- HOW TO COMPLETE THIS TASK
Using the listing below, copy exactly the lines from the one containing "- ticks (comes" to the one containing "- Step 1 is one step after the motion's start", both lines included, and no others.

--- EXTRACTED MATERIAL Enclosed Below ---

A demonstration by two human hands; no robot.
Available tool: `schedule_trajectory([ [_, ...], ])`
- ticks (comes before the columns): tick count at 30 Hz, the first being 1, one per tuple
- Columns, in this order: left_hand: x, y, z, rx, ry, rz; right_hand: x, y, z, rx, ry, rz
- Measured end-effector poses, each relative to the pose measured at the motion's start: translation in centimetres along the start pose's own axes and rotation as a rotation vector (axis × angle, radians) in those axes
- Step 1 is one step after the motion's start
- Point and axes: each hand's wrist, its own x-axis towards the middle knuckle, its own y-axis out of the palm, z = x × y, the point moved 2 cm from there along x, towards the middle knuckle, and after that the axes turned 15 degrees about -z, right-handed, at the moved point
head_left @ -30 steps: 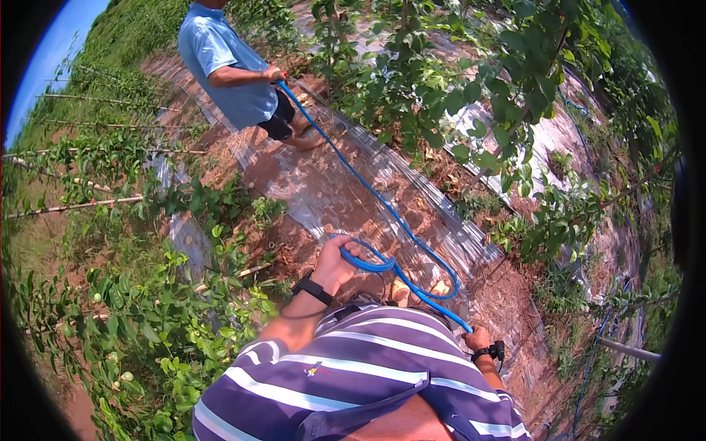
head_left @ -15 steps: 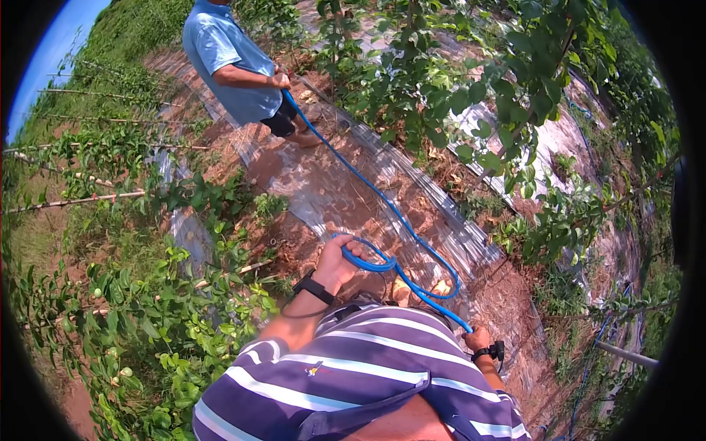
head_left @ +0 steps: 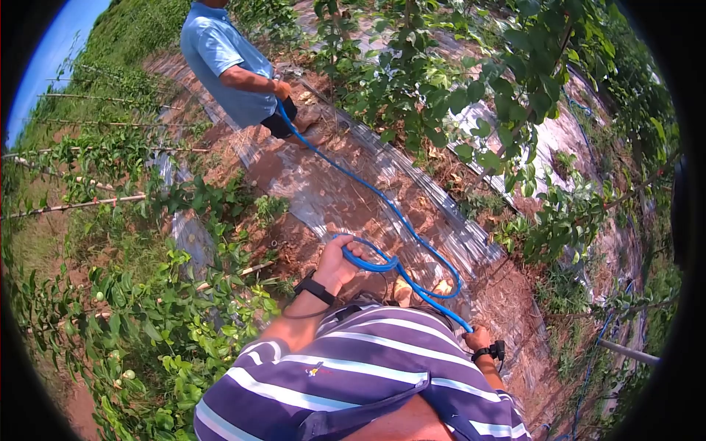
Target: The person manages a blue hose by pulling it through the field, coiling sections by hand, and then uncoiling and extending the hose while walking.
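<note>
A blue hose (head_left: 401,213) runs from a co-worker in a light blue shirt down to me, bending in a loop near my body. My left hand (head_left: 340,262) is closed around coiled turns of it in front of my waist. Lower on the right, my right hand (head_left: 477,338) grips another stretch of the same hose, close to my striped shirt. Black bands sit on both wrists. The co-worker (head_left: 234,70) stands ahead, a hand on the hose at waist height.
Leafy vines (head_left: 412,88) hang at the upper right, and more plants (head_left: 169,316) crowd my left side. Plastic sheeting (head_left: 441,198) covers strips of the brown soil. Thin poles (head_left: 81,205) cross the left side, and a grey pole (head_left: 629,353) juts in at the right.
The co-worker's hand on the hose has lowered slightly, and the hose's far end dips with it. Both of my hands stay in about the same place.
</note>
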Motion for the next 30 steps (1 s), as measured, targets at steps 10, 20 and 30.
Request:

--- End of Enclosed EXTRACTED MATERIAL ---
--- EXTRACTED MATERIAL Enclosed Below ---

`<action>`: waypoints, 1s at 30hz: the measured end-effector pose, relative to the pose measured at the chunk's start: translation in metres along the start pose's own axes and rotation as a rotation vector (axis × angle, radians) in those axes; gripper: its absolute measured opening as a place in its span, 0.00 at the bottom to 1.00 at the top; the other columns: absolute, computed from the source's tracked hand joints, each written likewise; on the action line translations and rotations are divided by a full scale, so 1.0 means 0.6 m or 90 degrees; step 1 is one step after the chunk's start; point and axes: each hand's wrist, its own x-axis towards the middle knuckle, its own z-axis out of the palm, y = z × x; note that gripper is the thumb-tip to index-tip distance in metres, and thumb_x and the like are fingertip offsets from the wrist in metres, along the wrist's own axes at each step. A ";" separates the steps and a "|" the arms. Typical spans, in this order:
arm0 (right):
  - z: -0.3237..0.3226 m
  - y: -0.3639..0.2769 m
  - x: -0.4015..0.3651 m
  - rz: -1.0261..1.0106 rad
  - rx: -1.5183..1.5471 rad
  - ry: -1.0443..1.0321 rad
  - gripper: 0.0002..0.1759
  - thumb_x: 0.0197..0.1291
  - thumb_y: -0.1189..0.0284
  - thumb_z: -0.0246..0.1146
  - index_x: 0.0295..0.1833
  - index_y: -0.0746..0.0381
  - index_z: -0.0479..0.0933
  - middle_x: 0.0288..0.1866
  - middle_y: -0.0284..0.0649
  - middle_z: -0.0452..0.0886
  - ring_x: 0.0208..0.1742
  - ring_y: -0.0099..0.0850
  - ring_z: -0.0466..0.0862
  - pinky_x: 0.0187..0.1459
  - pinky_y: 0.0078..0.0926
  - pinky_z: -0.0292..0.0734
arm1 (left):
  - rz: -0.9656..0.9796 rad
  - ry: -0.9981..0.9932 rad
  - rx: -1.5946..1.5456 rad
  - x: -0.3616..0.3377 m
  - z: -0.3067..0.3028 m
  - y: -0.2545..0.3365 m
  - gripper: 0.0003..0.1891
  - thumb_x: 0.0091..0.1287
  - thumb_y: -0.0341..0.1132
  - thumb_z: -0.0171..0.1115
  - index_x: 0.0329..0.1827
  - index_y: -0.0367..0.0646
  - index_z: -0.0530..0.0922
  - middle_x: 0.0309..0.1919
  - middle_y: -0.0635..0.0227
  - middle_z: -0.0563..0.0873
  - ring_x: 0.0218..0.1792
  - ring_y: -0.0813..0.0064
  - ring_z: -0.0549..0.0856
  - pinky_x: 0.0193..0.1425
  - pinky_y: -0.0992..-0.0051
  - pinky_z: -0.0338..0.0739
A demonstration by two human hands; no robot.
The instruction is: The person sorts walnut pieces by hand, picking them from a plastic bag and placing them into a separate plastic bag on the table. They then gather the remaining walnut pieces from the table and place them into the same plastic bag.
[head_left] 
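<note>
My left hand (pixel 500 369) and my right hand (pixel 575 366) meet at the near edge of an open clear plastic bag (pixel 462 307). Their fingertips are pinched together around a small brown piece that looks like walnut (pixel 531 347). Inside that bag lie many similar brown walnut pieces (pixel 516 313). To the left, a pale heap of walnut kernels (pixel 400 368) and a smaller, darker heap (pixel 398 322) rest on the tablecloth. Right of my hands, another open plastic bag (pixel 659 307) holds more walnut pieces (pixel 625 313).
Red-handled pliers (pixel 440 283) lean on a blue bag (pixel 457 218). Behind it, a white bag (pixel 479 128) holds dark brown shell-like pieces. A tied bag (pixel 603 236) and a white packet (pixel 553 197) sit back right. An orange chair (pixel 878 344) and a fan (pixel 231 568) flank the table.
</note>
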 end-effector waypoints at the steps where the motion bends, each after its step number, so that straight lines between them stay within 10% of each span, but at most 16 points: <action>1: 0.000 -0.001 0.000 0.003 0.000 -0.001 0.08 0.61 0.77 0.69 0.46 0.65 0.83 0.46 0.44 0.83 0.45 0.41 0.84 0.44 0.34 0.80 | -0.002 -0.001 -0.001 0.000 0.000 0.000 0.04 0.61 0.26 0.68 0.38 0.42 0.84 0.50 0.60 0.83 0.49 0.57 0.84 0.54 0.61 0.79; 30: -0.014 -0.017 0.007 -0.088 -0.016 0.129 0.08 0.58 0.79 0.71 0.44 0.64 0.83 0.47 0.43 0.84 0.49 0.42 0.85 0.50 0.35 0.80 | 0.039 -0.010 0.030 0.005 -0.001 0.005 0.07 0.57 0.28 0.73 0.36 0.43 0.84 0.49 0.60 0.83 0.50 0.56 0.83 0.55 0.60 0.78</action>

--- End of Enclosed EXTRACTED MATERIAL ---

- OUTPUT
- ticks (comes before the columns): tick count at 30 Hz, the first being 1, one per tuple
- Columns, in this order: left_hand: x, y, z, rx, ry, rz; right_hand: x, y, z, rx, ry, rz
- Measured end-effector poses, each relative to the pose measured at the motion's start: translation in centimetres along the start pose's own axes and rotation as a rotation vector (axis × angle, radians) in those axes
- Step 1 is one step after the motion's start

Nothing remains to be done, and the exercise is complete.